Personal information
- Full name: Joshua McKay
- Date of birth: November 16, 1971 (age 54)
- Place of birth: Castro Valley, California, U.S.
- Height: 6 ft 0 in (1.83 m)
- Positions: Defender; midfielder;

Youth career
- 1991: UNLV Rebels
- 1992–1994: San Francisco Dons

Senior career*
- Years: Team / Apps / (Gls)
- 1995: Hawaii Tsunami
- 1996: Colorado Rapids / 4 / (0)
- 1997–2002: Richmond Kickers / 136 / (5)

Managerial career
- 2003–: San Francisco Dons (assistant)

= Josh McKay (soccer) =

American soccer player and coach

Joshua "Josh" McKay is an American retired soccer player who is an assistant coach with the University of San Francisco men's soccer team. He played professionally in Major League Soccer and the USISL.

==Youth==
McKay grew up in Pleasanton, California. In 1991, he began his collegiate career at UNLV. He transferred to University of San Francisco after his freshman year and played three seasons for the Dons. He graduated in 1995 with a bachelor's degree in English.

==Professional==
In 1995, McKay played for the Hawaii Tsunami of the USISL. On February 7, 1996, the Colorado Rapids selected McKay in the thirteenth round (122nd overall) of the 1996 MLS Inaugural Player Draft.

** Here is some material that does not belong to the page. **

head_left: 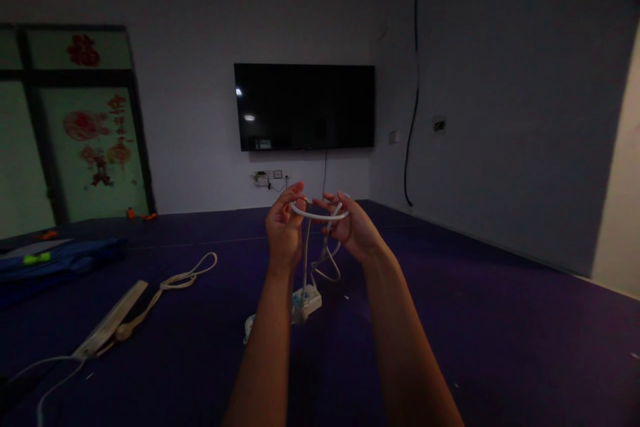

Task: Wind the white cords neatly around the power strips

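Observation:
A white power cord (320, 217) is stretched in a curve between my two raised hands. My left hand (286, 227) pinches it between thumb and fingers. At the other end of the curve, my right hand (353, 227) is closed on the same cord, its thumb and fingertips bent around it. More of the cord hangs in loose loops below the hands. Under them a white power strip (313, 300) with blue sockets lies on the dark surface, a plug in it and its near part hidden behind my left forearm.
Left on the purple-blue surface (200, 333) lies another white power strip (113, 320), its cord (183, 278) bundled beside it. Farther left is blue cloth (65, 263) with a yellow-green item (37, 258). A television (305, 107) hangs on the far wall; a black cable (414, 113) runs down the right wall.

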Tool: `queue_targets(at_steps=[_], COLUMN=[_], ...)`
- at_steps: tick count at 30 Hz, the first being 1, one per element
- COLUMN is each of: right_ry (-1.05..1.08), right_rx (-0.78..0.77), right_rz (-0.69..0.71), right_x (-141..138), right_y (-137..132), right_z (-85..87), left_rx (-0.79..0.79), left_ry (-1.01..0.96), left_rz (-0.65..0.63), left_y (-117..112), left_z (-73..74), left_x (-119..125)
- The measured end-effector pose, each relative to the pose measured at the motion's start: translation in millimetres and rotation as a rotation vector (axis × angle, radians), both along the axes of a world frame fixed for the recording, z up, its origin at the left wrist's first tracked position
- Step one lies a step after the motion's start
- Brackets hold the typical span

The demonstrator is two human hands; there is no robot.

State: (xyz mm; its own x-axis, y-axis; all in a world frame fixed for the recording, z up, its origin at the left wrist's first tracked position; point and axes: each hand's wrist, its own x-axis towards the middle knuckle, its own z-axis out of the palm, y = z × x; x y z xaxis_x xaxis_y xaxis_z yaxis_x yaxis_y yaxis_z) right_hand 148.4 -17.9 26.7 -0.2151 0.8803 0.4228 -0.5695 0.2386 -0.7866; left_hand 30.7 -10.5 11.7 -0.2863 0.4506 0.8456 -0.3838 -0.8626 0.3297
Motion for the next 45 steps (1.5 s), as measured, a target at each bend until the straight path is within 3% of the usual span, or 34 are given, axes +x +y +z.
queue_targets(at_steps=[5, 9, 15, 22, 25, 29, 33, 40, 45], right_ry=[-0.011, 0.042, 0.109, 0.147, 0.182, 0.215, 0.306, 0.359, 0.227], right_rx=[0.018, 0.033, 0.097, 0.082, 0.098, 0.106, 0.116, 0.111, 0.045], right_rz=[0.093, 0.037, -0.013, -0.065, -0.087, -0.131, -0.186, -0.384, -0.24], right_x=[-6.4, -7.4, -4.0, -3.1, -2.3, 3.5, 14.3, 28.6, 37.6], right_y=[0.3, 7.3, 20.1, 13.2, 10.1, 8.6, 9.1, 12.8, 6.3], right_z=[-1.3, -3.2, -6.1, -2.0, -0.8, 0.6, 1.3, -2.1, -2.9], left_rx=[-0.029, -0.112, -0.304, -0.504, -0.591, -0.537, -0.544, -0.585, -0.611], left_ry=[-0.013, 0.055, 0.461, 0.707, 0.931, 1.116, 0.985, 0.641, 0.461], left_rz=[-0.028, -0.016, 0.055, 0.238, 0.174, 0.068, 0.014, -0.199, -0.28], left_y=[-6.6, -6.1, -2.1, 8.5, 14.4, 18.8, 14.8, -3.6, -13.2], left_z=[2.2, 0.8, -2.2, -12.5, -24.2, -33.5, -30.0, -12.9, -1.7], left_x=[0.9, -0.8, -8.4, -6.3, -1.8, 2.1, 0.0, -3.6, -12.3])
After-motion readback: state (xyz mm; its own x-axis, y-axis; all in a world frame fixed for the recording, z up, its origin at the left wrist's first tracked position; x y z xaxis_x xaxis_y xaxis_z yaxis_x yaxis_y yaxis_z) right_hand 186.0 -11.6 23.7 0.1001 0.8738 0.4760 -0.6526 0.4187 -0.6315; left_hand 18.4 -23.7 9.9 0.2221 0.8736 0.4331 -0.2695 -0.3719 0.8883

He played four games for the Rapids before being waived on November 8, 1996. In 1997, McKay signed with the Richmond Kickers. He played through the 2002 season with Richmond. When the Kickers released him in the spring of 2003, McKay retired and entered the coaching ranks.

==Coach==
On August 13, 2003, the University of San Francisco hired McKay as an assistant coach with its men's soccer team.